• [Problem statement]:
Would you transcribe the records below from the line with "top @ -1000" to the line with "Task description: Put", ends included, exactly and with nothing more, leaving the pictures out?

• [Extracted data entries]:

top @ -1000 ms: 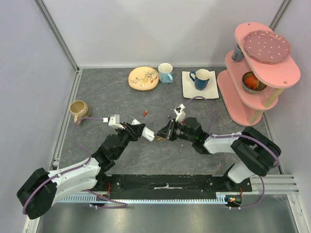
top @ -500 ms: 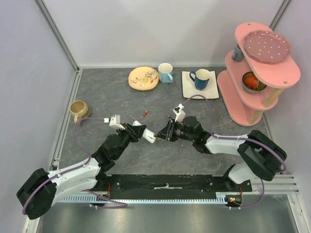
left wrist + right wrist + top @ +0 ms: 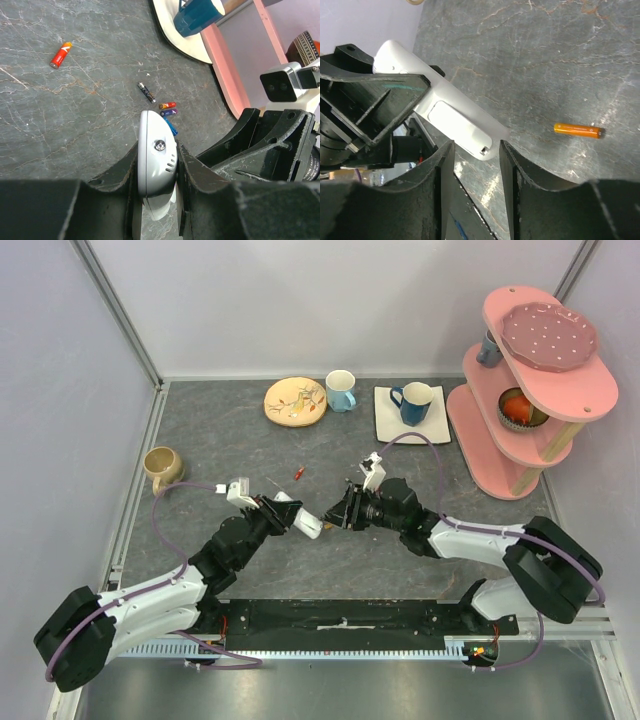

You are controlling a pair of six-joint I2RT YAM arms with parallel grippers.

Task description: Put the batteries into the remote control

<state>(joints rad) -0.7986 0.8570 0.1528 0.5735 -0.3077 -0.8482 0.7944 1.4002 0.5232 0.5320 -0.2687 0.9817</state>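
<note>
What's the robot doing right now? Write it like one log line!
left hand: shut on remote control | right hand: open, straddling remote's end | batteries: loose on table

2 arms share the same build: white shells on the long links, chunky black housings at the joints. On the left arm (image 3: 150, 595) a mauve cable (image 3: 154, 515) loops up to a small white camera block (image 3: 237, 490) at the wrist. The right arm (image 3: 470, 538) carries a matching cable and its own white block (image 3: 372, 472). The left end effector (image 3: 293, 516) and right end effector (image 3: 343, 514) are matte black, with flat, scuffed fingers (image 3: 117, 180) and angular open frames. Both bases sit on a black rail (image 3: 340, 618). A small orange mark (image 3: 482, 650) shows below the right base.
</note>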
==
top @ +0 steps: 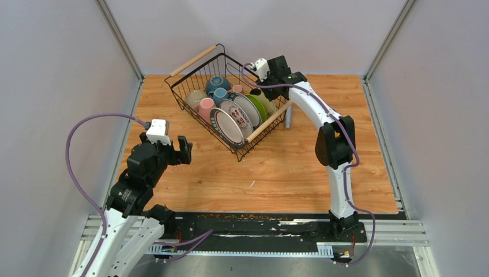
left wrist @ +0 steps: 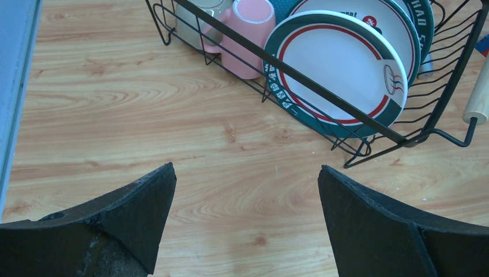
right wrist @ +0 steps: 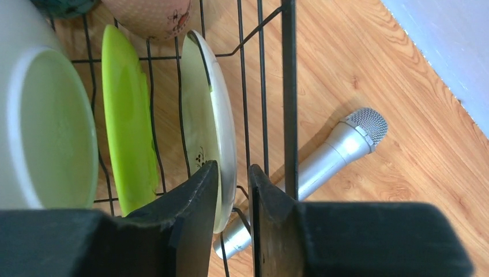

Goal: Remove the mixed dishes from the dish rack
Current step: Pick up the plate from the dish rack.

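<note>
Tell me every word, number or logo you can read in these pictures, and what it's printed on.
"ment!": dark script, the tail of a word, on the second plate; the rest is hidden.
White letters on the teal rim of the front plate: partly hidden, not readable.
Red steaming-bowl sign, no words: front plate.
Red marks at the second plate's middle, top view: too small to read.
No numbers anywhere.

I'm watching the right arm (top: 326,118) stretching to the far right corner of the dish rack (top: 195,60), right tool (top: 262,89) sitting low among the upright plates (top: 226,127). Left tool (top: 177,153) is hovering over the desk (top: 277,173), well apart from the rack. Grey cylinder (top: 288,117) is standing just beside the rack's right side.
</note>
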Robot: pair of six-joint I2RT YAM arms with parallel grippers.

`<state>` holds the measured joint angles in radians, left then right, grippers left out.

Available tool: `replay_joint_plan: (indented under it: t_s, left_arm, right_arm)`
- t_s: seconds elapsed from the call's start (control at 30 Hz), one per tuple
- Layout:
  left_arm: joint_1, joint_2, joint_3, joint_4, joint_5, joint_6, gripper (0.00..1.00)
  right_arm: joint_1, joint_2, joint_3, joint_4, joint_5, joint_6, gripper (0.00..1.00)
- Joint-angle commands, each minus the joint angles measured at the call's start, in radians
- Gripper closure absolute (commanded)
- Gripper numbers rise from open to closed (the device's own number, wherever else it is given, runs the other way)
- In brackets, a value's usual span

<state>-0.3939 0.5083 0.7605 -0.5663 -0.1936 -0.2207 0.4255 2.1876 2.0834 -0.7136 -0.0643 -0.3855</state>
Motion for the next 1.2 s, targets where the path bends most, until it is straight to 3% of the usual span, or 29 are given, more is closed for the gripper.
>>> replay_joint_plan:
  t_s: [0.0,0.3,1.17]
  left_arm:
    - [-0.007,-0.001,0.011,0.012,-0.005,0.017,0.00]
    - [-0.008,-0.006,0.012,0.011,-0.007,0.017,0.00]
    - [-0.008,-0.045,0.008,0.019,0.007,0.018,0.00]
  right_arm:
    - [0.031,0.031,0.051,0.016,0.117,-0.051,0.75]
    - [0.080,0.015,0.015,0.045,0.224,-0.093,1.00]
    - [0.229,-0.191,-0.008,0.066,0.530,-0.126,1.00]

• [Answer to the exercise]:
top @ -1000 ms: 
top @ -500 ms: 
left wrist + right wrist + top @ +0 ms: 

You are controlling a pair of six-joint I2RT YAM arms with parallel grippers.

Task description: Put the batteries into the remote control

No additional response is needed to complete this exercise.